Article 7. Membership, Dues, and Voting Privileges

  1. SIGWEB is an open SIG as defined in Section 6 of Bylaw 6. Anyone may join the SIG.
  2. A person becomes a member only after enrolling and paying the required dues. The dues for the Group are determined by the Group's Executive Committee with the approval of the Chair of the SIG Board. In addition to the SIG dues, the non-ACM members of the SIG will be assessed annually a surcharge equal to 1/3 the dues set for membership in the ACM, rounded to the next highest dollar. Any fees for activities and services must be lower for members of the ACM.
  3. All members of the Group may vote in any ballot conducted with the Group. On any ballot, the votes cast by non-ACM members of the Group will, if necessary, be prorated downward so that their effective total cannot exceed 50% of the eligible voters; when it applies, the proration factor will be specified on the ballot.

Article 8. Reports and Records

The Group's Chair is responsible for filing reports about the Group as required by the SIG Board. These include:

  1. An annual report, due as specified by the SIG Board, on the activities of SIGWEB during the previous year;
  2. All reports required by the Financial Accountability Policy of the ACM; and
  3. Closing reports on conferences and symposia (co)sponsored by the Group as required by the ACM.

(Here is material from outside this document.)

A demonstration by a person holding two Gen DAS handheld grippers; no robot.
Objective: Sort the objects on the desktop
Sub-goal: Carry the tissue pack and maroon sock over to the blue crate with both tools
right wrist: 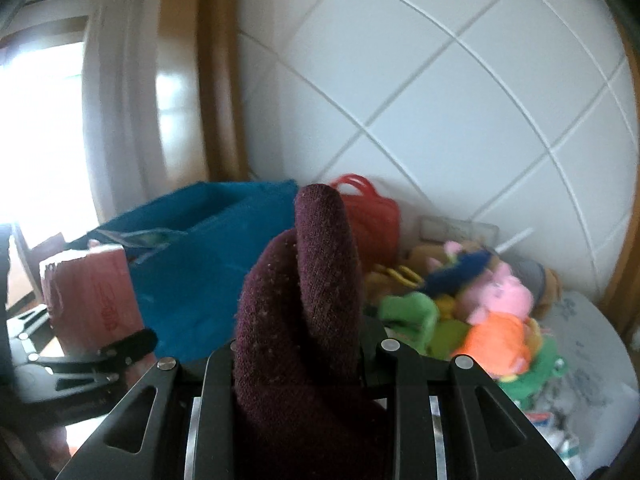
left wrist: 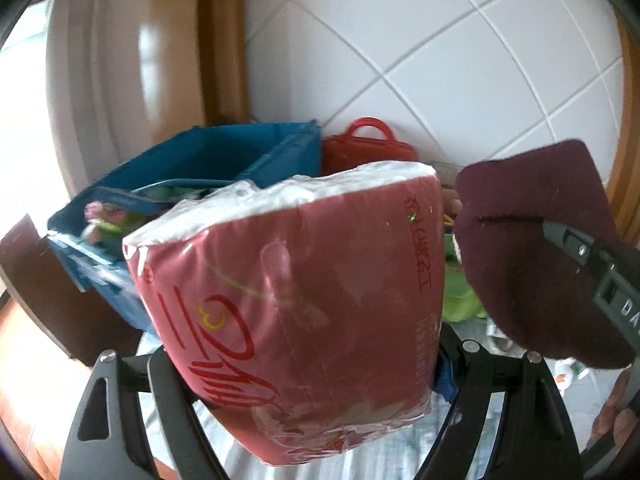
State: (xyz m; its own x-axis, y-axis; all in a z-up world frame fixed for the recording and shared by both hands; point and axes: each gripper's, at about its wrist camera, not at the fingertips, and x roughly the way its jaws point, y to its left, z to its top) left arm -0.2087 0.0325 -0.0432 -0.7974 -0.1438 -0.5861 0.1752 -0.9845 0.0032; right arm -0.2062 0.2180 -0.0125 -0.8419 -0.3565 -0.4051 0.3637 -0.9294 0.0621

The membership records of the Group will be maintained by ACM Headquarters.

Article 9. Elections

  1. By September 15 of each even-numbered year, the Chair will appoint a nominating committee which will propose at least two consenting candidates for each elective office of the Group. The slate of candidates elected by the nominating committee must be presented to all the Group's members by the following January 31.
  2. A petition from 1% of the voting members of the Group will place other consenting candidates on the ballot. Petitions must be received by the Secretary-Treasurer of the Group no later than March 15.
  3. The election will be conducted among eligible voters by ACM Headquarters by June 1, following the election procedures of the ACM, unless different procedures have been approved by the SIG Board. Of all the ballots returned in an election, the candidates receiving the largest numbers of effective votes wins. The SIG Board will resolve ties.

Article 10. Amendments

  1. These bylaws may be amended by a majority vote of the Council, or by a vote of the Group's members as provided below. With the approval of the Group's Executive Committee and the Executive Committee of the ACM, 2/3 of all the members of the SIG Board may amend Article 1 of these Bylaws without a referendum of the members.
  2. Amendments to these bylaws may be proposed by the Group's Executive Committee, the SIG Board, or a petition from 1% of the voting members of the Group. All proposed amendments must be approved prior to being submitted for a vote of the membership by the Chairs of both the SIG Board and the Constitution and Bylaws Committee of ACM after the Executive Director of ACM has provided advice.
  3. The ballot on the proposed amendment(s) will be conducted among the eligible voters by ACM Headquarters following the procedures of the ACM for voting bylaw amendments unless a different procedure has been approved by the SIG Board. The proposal is adopted only if at least 2/3 of the effective votes of returned ballots approve it, and only if at least 10% of the ballots are returned. The Secretary-Treasurer will send a clean copy of the amended bylaws to the Executive Director of ACM and to the Chairman of the SIG Board.

Article 11. Dissolution

Should the Group be dissolved, control of its assets will revert to the ACM.

Article 12. Meetings

The Group will conduct at least one business meeting each year, normally in conjunction with the annual conference of the ACM. All meetings sponsored by the Group must be open to all members of the ACM. The Group may hold meetings only in places that are open to all classes of members of the ACM.

Article 13. Consistency

The Constitution, Bylaws, and policies of the ACM and of the SIG Board take precedence over any conflicting provisions of these bylaws or internal policies of the Group.